⚠ Disclaimer: This report is generated using AI tools and is for informational purposes only. It does not constitute investment advice. Please consult a registered financial advisor before making any investment decisions.
IRB - Fundamental Analysis: Financial Health & Valuation
Back to ListFundamental Rating: 3.6
| Stock Code | IRB | Market Cap | 24,536 Cr. | Current Price | 40.6 ₹ | High / Low | 55.2 ₹ |
| Stock P/E | 27.2 | Book Value | 25.2 ₹ | Dividend Yield | 0.74 % | ROCE | 7.21 % |
| ROE | 8.13 % | Face Value | 1.00 ₹ | DMA 50 | 41.7 ₹ | DMA 200 | 44.8 ₹ |
| Chg in FII Hold | -0.08 % | Chg in DII Hold | 0.39 % | PAT Qtr | 188 Cr. | PAT Prev Qtr | 140 Cr. |
| RSI | 46.4 | MACD | -0.39 | Volume | 1,24,79,235 | Avg Vol 1Wk | 92,78,449 |
| Low price | 38.6 ₹ | High price | 55.2 ₹ | PEG Ratio | 0.59 | Debt to equity | 0.78 |
| 52w Index | 12.2 % | Qtr Profit Var | 17.8 % | EPS | 9.34 ₹ | Industry PE | 16.9 |
📊 Core Financials
- Revenue & Profitability: PAT improved from 140 Cr. to 188 Cr. QoQ (+17.8%), showing healthy earnings growth.
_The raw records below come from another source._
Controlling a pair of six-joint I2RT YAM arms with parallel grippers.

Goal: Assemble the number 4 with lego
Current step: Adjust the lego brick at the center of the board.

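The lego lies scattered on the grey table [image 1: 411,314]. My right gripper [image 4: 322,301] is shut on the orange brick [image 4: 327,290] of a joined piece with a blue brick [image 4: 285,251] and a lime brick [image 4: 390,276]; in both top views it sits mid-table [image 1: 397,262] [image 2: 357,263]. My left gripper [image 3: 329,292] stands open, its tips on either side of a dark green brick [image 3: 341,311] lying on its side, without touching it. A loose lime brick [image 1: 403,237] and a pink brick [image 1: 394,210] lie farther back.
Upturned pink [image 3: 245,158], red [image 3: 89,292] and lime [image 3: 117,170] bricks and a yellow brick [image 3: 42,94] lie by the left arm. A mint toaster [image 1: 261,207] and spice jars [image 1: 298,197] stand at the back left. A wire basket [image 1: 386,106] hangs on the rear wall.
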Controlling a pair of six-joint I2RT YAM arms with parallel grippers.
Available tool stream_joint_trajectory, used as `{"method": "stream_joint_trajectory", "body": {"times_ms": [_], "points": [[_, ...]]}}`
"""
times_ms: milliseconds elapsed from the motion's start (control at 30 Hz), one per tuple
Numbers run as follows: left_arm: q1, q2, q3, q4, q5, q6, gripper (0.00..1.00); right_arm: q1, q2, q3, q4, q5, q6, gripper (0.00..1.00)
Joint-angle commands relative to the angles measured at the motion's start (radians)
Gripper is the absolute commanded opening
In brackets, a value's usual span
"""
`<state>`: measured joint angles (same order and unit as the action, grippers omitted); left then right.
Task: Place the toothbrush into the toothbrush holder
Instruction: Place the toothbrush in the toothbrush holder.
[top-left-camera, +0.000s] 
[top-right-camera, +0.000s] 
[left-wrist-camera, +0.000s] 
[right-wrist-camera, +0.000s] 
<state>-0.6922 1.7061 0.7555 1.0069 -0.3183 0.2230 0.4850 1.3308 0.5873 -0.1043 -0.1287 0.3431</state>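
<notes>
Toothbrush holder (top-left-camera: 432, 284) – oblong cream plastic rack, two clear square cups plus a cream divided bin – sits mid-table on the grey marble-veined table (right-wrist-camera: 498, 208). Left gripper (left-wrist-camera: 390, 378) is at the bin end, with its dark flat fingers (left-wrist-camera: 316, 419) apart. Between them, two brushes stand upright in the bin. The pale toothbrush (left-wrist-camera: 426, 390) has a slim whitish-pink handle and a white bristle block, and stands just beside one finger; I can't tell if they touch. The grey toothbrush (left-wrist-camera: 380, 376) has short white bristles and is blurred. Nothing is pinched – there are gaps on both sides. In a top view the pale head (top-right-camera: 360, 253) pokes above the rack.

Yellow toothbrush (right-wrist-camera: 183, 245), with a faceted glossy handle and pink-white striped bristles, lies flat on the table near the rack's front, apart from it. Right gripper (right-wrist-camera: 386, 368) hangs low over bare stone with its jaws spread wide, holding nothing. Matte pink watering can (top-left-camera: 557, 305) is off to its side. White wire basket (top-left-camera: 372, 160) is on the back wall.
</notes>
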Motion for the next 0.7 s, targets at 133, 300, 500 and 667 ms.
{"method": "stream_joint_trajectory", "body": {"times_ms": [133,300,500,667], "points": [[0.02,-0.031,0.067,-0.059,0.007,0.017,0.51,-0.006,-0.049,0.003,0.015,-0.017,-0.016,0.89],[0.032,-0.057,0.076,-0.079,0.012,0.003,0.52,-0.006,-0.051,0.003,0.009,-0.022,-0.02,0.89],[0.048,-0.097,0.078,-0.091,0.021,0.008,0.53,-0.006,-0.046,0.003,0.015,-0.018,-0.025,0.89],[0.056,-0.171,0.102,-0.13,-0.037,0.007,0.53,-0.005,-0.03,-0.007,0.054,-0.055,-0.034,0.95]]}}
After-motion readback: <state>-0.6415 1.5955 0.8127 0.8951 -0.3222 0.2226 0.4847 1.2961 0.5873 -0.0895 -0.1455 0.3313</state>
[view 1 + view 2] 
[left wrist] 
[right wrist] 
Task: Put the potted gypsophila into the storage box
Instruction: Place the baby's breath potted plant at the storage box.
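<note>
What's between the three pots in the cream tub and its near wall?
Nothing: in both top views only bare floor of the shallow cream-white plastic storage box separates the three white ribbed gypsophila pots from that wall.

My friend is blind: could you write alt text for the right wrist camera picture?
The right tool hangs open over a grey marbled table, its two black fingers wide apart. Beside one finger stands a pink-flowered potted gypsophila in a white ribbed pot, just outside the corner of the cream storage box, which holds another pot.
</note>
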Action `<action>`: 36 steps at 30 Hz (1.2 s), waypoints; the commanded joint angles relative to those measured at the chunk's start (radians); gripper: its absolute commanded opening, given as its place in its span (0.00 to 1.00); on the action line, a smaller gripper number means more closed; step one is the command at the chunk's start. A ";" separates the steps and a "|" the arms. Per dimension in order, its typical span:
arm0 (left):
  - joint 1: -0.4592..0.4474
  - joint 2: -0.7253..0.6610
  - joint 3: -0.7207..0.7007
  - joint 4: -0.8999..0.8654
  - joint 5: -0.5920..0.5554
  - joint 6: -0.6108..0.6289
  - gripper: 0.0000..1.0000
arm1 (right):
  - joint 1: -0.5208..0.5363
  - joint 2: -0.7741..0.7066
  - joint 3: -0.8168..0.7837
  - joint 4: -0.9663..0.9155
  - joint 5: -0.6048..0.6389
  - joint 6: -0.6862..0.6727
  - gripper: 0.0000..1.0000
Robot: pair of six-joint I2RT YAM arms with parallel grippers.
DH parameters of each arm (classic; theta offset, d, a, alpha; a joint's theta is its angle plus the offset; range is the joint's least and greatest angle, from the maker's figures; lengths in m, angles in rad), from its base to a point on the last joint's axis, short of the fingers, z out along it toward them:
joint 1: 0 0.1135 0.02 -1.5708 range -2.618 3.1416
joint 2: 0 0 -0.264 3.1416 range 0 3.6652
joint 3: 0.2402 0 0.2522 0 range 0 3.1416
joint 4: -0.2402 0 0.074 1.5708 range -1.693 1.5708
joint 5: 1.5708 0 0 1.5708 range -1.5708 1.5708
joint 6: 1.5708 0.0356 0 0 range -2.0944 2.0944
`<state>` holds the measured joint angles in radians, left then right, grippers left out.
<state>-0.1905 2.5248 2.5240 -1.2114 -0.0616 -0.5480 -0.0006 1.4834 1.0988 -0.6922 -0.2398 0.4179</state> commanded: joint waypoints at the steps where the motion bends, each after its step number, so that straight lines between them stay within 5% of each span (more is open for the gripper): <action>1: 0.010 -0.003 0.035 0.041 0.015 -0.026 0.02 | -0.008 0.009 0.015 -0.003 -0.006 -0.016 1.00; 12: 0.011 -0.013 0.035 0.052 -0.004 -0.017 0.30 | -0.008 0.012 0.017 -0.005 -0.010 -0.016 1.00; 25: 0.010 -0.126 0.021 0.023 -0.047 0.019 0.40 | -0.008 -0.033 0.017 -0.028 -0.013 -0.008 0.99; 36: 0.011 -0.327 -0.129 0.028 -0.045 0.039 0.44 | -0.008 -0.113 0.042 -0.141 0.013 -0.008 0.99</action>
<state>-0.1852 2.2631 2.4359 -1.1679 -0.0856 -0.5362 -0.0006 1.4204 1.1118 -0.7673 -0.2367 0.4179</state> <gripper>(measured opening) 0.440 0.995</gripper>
- Margins: ROE at 8.13% and ROCE at 7.21% are modest, reflecting average efficiency and shareholder returns.
- Debt: Debt-to-equity ratio of 0.78 is moderate, indicating manageable leverage.
- Cash Flow: Dividend yield of 0.74% provides some shareholder reward, though not very high.
💹 Valuation Indicators
- P/E Ratio: 27.2 vs Industry PE of 16.9 → overvalued compared to peers.
- P/B Ratio: Current Price (40.6 ₹) / Book Value (25.2 ₹) ≈ 1.61, reasonable but not cheap.
- PEG Ratio: 0.59 indicates valuation is supported by growth prospects.
- Intrinsic Value: Current price near support (38.6 ₹) suggests limited downside risk.
🏦 Business Model & Competitive Advantage
- IRB Infrastructure operates in road development and toll collection, a critical sector for India’s infrastructure growth.
- Competitive advantage lies in strong project portfolio and government contracts.
- However, profitability remains modest compared to valuation multiples.
📈 Entry Zone & Long-Term Guidance
- Entry Zone: Attractive entry between 38 ₹ – 40 ₹, near technical support levels.
- Long-Term Holding: Suitable for investors seeking infrastructure exposure, but monitor valuation and earnings growth closely.
✅ Positive
- Quarterly PAT growth (+17.8%).
- PEG ratio (0.59) indicates reasonable growth-adjusted valuation.
- Moderate debt-to-equity ratio (0.78) provides financial stability.
⚠️ Limitation
- High P/E (27.2) compared to industry average (16.9).
- ROE (8.13%) and ROCE (7.21%) remain modest.
- Dividend yield of 0.74% is limited.
📉 Company Negative News
- FII holdings decreased (-0.08%), showing reduced foreign investor confidence.
- Stock trading below DMA 200 (44.8 ₹) indicates technical weakness.
📈 Company Positive News
- DII holdings increased (+0.39%), reflecting domestic institutional support.
- Strong quarterly profit growth shows improving fundamentals.
🏭 Industry
- Industry PE at 16.9 is lower than IRB’s valuation, highlighting overpricing.
- Infrastructure sector growth driven by government spending and road development projects.
- Competition from other infrastructure developers remains strong.
🔎 Conclusion
- IRB shows improving profitability and stable debt levels, but valuation is stretched compared to industry peers.
- Best suited for investors entering near 38–40 ₹, with potential upside as infrastructure demand grows.
- Long-term holding requires monitoring of earnings growth and project execution efficiency.
Would you like me to also prepare a comparative HTML report of IRB against other infrastructure players like GMR Infra and L&T to highlight relative valuation and growth prospects?